FIG. 1 illustrates an example framework for a computer-based Electronic Design Automation (EDA) system.



FIG. 2A illustrates an example of a design specified in a high-level programming language.



FIG. 2B illustrates an example schedule for a function of the design of FIG. 2A.



FIG. 3 illustrates another example of a design specified in a high-level programming language.



FIG. 4 illustrates an example of an intermediate representation (IR) of a design as generated by a high-level synthesis (HLS) compiler.



FIGS. 5A and 5B, taken collectively, illustrate an example of analysis results generated by the HLS compiler.



FIG. 6 illustrates an example of an IR of a design with embedded analysis results.



FIG. 7 illustrates an example transformation of an IR of a design.



FIG. 8 illustrates an example of a merging operation as performed by the HLS compiler.



FIG. 9 illustrates another example of a design specified in a high-level programming language.



FIG. 10 illustrates an example method of performing a transformation operation as implemented by the HLS compiler.



FIG. 11 illustrates a method of performing a merger operation as implemented by the HLS compiler.



FIG. 12 illustrates an example implementation of a data processing system for use with the inventive arrangements.



FIG. 13 illustrates an example method of certain operative features of the HLS compiler of FIG. 1 as executed by the system of FIG. 12.





DETAILED DESCRIPTION

While the disclosure concludes with claims defining novel features, it is believed that the various features described within this disclosure will be better understood from a consideration of the description in conjunction with the drawings. The process(es), machine(s), manufacture(s) and any variations thereof described herein are provided for purposes of illustration. Specific structural and functional details described within this disclosure are not to be interpreted as limiting, but merely as a basis for the claims and as a representative basis for teaching one skilled in the art to variously employ the features described in virtually any appropriately detailed structure. Further, the terms and phrases used within this disclosure are not intended to be limiting, but rather to provide an understandable description of the features described.

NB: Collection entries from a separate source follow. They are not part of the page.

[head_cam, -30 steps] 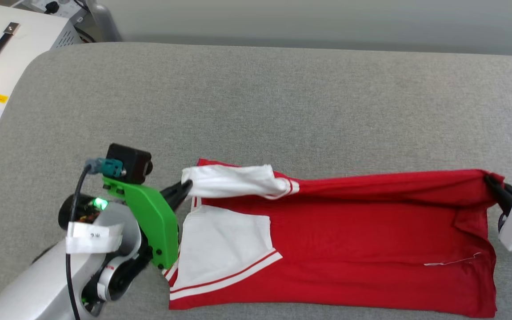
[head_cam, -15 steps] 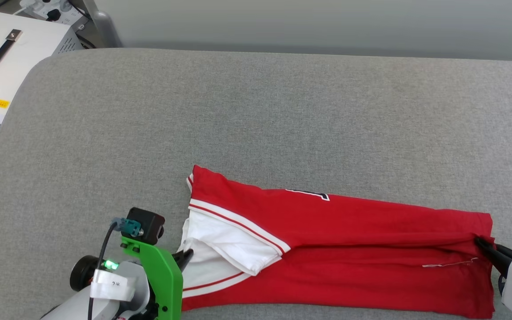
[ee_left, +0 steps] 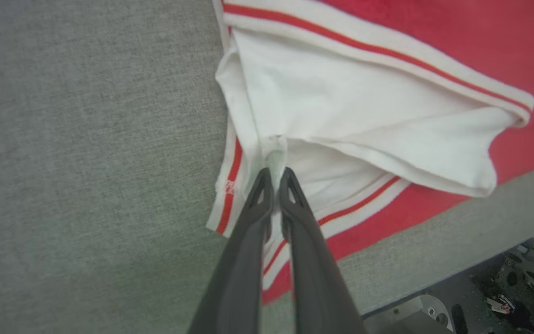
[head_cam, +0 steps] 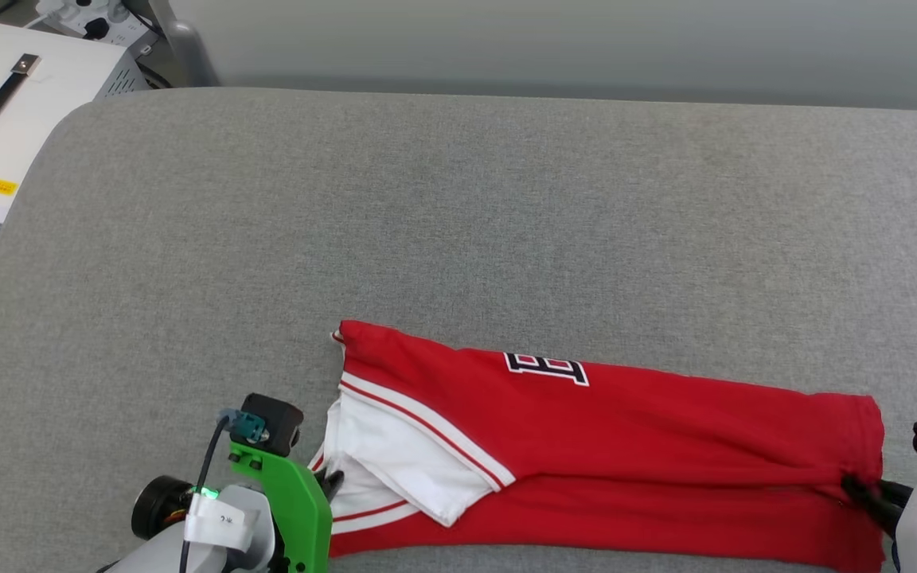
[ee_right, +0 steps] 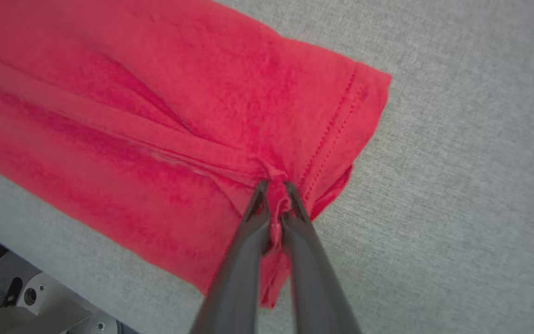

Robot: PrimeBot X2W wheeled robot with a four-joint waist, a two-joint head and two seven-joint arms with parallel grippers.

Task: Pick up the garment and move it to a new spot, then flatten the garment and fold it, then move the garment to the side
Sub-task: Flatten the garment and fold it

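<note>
The shirt (head_cam: 649, 446) lies on the grey table (head_cam: 458, 199), folded lengthwise into a long red band close to the table's front edge and nearly parallel to it. On the upper layer we see part of a black letter (head_cam: 546, 368) with a white outline. At the left end of the band a white sleeve (head_cam: 403, 469) with red-and-white trim comes out from under the red layer.

The left gripper (ee_left: 276, 175) is at this end, near the table's front edge. Its fingers are almost together and pinch a small bit of the white sleeve cloth between the tips. The right gripper (ee_right: 274, 186) is at the other end of the band, also near the front edge. Its fingers are narrow too and hold a pinch of the red hem, which gathers in small wrinkles around the tips.

A green bracket (head_cam: 295, 509) with a small black camera (head_cam: 271, 418) sits on the left wrist. Beyond the table's far left corner stands a white box (head_cam: 5, 119) with a dark handle.
</note>
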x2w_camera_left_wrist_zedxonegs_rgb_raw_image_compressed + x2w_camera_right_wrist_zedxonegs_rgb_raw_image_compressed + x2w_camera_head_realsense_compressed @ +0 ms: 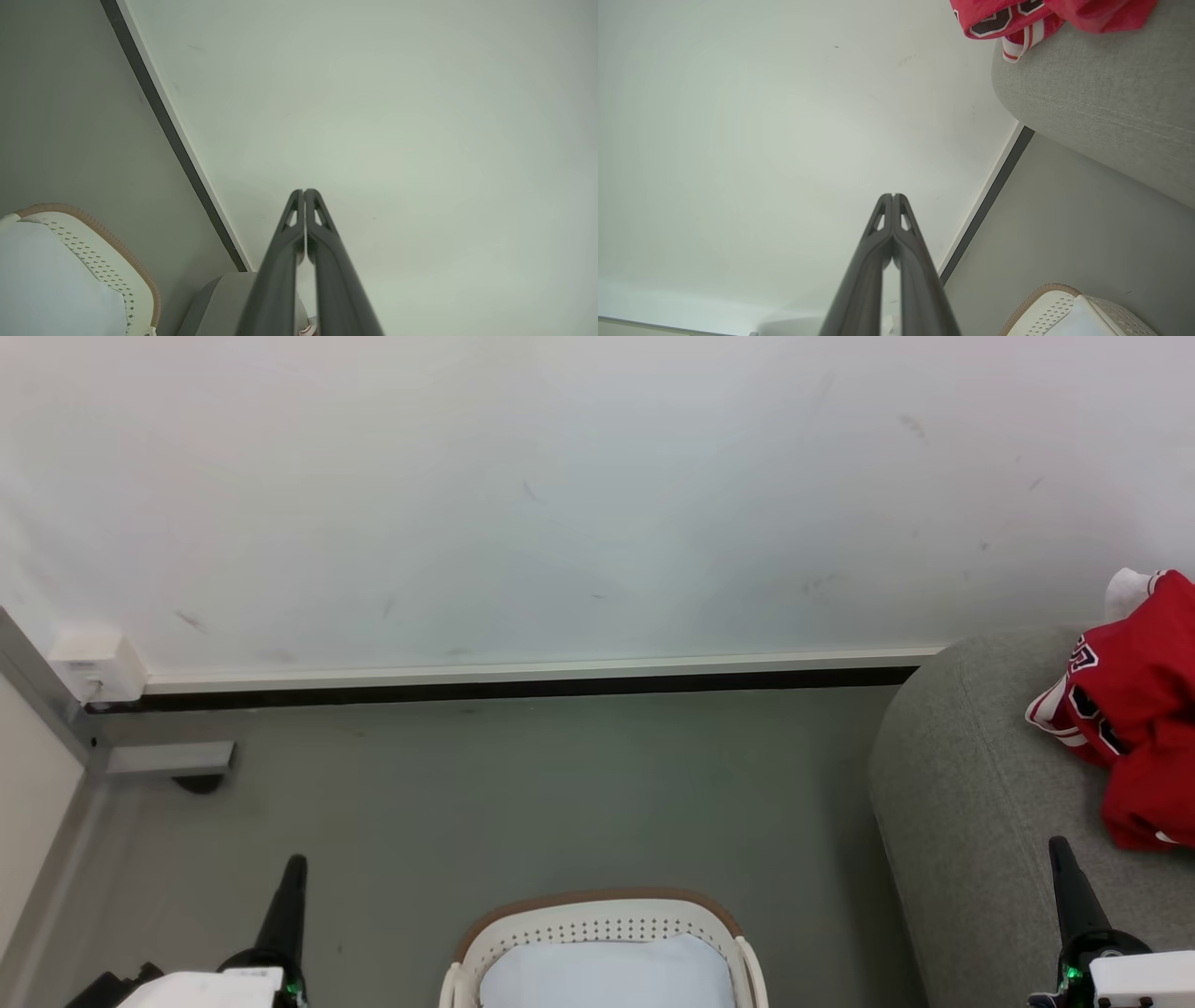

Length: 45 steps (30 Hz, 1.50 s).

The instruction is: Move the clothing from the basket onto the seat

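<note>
The large grey seat [971, 784] at the right carries the red clothing [1134, 709], heaped near its rounded edge, while the cream basket [597, 919] sits on the floor well apart, pale lining showing, between the left claw [296, 863] and right claw [1058, 847], both clenched.

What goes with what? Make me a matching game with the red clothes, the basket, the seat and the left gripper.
Things:
1. clothing
2. basket
3. seat
4. left gripper

Descriptions:
A. light grey, at the right
B. shut, holding nothing
C. red, lying on the seat
D. cream-white, standing on the floor

Pairs: 1-C, 2-D, 3-A, 4-B.
</note>
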Tool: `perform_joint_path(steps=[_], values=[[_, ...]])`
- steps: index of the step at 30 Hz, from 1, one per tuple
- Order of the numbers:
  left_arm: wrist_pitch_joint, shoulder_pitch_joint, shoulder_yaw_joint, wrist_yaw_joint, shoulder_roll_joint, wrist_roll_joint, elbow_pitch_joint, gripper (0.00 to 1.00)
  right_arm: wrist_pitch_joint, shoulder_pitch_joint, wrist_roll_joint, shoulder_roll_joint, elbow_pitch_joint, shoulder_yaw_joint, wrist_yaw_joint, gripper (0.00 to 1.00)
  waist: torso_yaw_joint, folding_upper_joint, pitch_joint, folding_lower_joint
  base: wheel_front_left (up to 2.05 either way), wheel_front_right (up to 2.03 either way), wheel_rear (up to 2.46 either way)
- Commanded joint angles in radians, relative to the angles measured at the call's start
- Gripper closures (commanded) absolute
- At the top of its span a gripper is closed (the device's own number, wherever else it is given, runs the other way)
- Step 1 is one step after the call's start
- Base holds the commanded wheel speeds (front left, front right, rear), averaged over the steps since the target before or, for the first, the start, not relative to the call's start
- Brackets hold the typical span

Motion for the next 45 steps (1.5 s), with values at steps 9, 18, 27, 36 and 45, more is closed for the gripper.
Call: perform_joint_path(steps=[9,18,27,36,45], values=[[0.025,-0.019,0.008,-0.008,0.009,-0.083,-0.01,1.0,0.024,-0.014,0.068,0.003,-0.012,-0.023,-0.002,1.0,0.008,0.0,0.003,0.0,0.0,0.0,0.0],[0.041,-0.023,0.011,-0.008,0.01,-0.146,-0.013,1.0,0.041,-0.014,0.121,0.009,-0.014,-0.038,-0.002,1.0,0.016,0.0,0.005,0.0,0.0,0.0,0.0],[0.058,-0.026,0.013,-0.009,0.01,-0.207,-0.016,1.0,0.057,-0.015,0.173,0.014,-0.015,-0.052,-0.002,1.0,0.024,0.0,0.007,0.0,0.0,0.0,0.0],[0.063,-0.027,0.013,-0.009,0.01,-0.229,-0.016,1.0,0.062,-0.015,0.183,0.015,-0.015,-0.057,-0.002,1.0,0.027,0.0,0.008,0.0,0.0,0.0,0.0],[0.063,-0.027,0.013,-0.009,0.01,-0.229,-0.016,1.0,0.063,-0.015,0.182,0.016,-0.015,-0.057,-0.002,1.0,0.027,0.0,0.008,0.0,0.0,0.0,0.0]])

This disclosure relates to integrated circuits (ICs) and, more particularly, to high-level synthesis (HLS) of designs for ICs. In accordance with the inventive arrangements described within this disclosure, methods, systems, and computer program products are provided that are capable of implementing a design within an IC by more efficiently applying loop pipelining optimizations. The inventive arrangements are capable of analyzing a design that is untimed to determine or infer information such as execution phase information and execution interval information. By correctly determining this information during HLS, the execution phase information and the execution interval information may be utilized during certain stages of HLS including scheduling and/or binding to generate a timed version of the design, e.g., a circuit design. The circuit design, as physically realized in an IC, provides increased data throughput by virtue of the scheduling and binding performed using the execution phase information and the execution interval information than would otherwise have been achievable had the information not been determined and/or made available.

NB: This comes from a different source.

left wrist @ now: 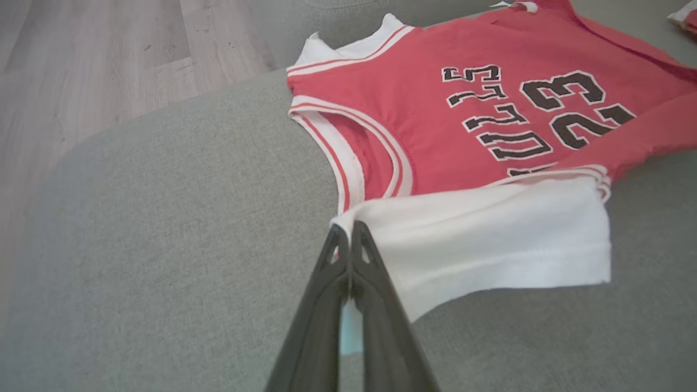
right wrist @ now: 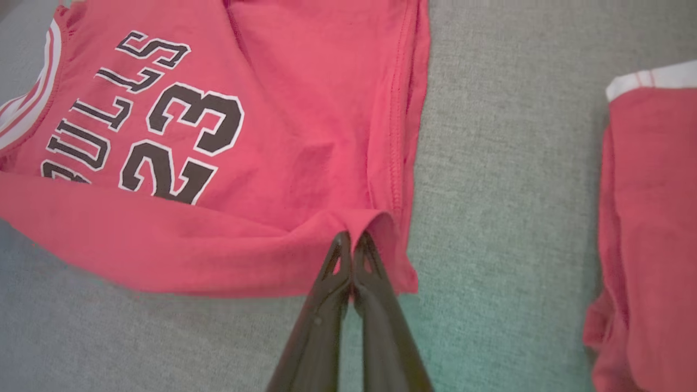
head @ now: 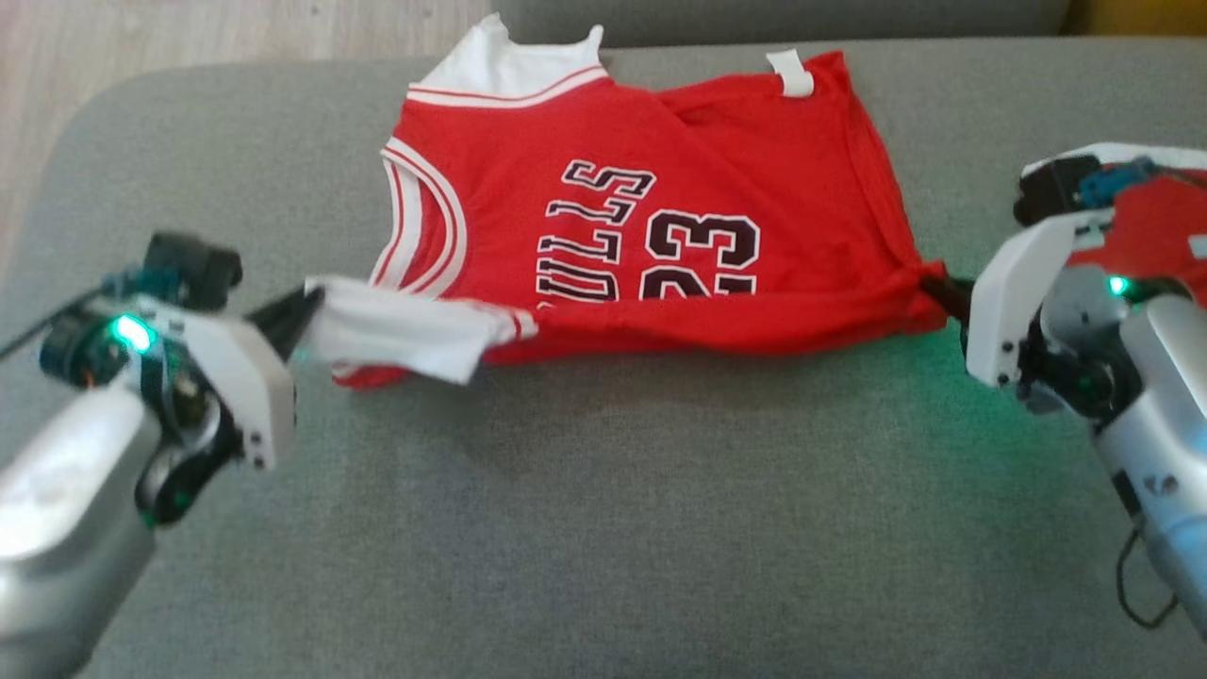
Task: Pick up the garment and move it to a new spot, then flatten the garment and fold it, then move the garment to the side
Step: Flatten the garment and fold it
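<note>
The jersey (head: pixel 660 189) lies on the far half of the grey cushion (head: pixel 603 528), with its near edge turned over so that it covers the foot of the lettering. We see the left jaws pressed fully together on the white panel (left wrist: pixel 490 239) at the near-left corner. The right jaws are likewise closed, on the red hem corner at the near right. Both pinches take little cloth, close to the tips, so we judge that a firm pull could slip one corner free and let the fold drop askew. Uneven travel of the two arms would slant the crease. A second garment (right wrist: pixel 648 218) lies apart to the right, near the right arm, and could be snagged. To the left, the cushion's rounded edge and the floor (head: pixel 189 28) beyond it limit movement. The bare cushion nearer us gives the open room.
</note>
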Motion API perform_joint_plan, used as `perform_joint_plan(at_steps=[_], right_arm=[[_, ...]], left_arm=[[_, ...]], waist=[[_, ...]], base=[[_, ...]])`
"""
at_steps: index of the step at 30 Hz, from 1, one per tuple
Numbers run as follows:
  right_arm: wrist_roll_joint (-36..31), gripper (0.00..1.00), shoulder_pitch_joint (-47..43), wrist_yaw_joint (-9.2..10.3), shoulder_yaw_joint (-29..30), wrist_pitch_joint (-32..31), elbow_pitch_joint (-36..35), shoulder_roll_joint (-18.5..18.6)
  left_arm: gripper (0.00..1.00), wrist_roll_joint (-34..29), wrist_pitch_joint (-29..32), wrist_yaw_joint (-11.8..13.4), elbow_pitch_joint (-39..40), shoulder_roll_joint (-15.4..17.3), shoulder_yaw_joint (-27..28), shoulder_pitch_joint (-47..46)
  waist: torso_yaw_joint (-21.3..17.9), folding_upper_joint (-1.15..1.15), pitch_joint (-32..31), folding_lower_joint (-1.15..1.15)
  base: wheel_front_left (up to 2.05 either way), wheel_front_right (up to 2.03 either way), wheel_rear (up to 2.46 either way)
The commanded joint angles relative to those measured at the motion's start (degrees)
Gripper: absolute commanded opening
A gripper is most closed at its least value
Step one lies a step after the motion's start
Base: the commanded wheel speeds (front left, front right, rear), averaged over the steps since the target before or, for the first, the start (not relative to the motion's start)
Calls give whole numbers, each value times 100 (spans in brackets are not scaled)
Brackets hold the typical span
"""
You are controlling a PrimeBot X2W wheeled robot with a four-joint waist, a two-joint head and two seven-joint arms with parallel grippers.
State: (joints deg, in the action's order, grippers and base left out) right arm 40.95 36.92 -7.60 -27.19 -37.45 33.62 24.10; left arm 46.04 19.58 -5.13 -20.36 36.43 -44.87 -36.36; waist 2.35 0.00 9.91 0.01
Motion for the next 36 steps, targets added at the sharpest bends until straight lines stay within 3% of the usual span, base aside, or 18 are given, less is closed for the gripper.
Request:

The inventive arrangements implement a static scheme that is capable of automatically inferring or determining execution phase information and execution interval information for a user design that is loop aware. This information may be used by the implementation tools during stages of HLS such as scheduling and/or binding. Correctly determining and using the phase execution information and the execution interval information allows the implementation tools to avoid any assumptions that reduce data throughput of the realization of the timed design (e.g., assumptions relating to the portions of the design with higher IIs being executed in every loop iteration when called in a loop). By avoiding such assumption(s) and instead using the determined information, higher data throughput may be achieved for the resulting circuit design and for the circuit design as physically realized in the target hardware.


In addition, the inventive arrangements allow for improved throughput to be achieved while also maintaining acceptable levels of IC resource usage. Having the phase execution information and the execution interval information for scheduling and/or binding, redundant resource usage of the target hardware may be avoided. That is, by knowing when regions of the circuit design are executed and the frequency of execution of the circuit design, the physical realization of the circuit design may better leverage resource sharing in the target hardware thereby consuming fewer resources of the target hardware.


The inventive arrangements improve the performance and resource usage of a design without the user having to make any changes to the design. Further, the various merge operations described within this disclosure serve to reduce the number of instructions contained in intermediate representation of the user design thereby allowing the HLS compiler to execute faster and more efficiently in performing the operations that physically realize the design within the target hardware as fewer instructions remain to be processed. Such is the case particularly for designs that contain loops and functions with different target initiation intervals (IIs). The inventive arrangements provide an automated technique in which a smaller II function (providing improved performance) is able to call a higher II function (providing improved resource usage in the target hardware). The inventive arrangements also may be used to improve designs involving loop flattening and/or loop rewind.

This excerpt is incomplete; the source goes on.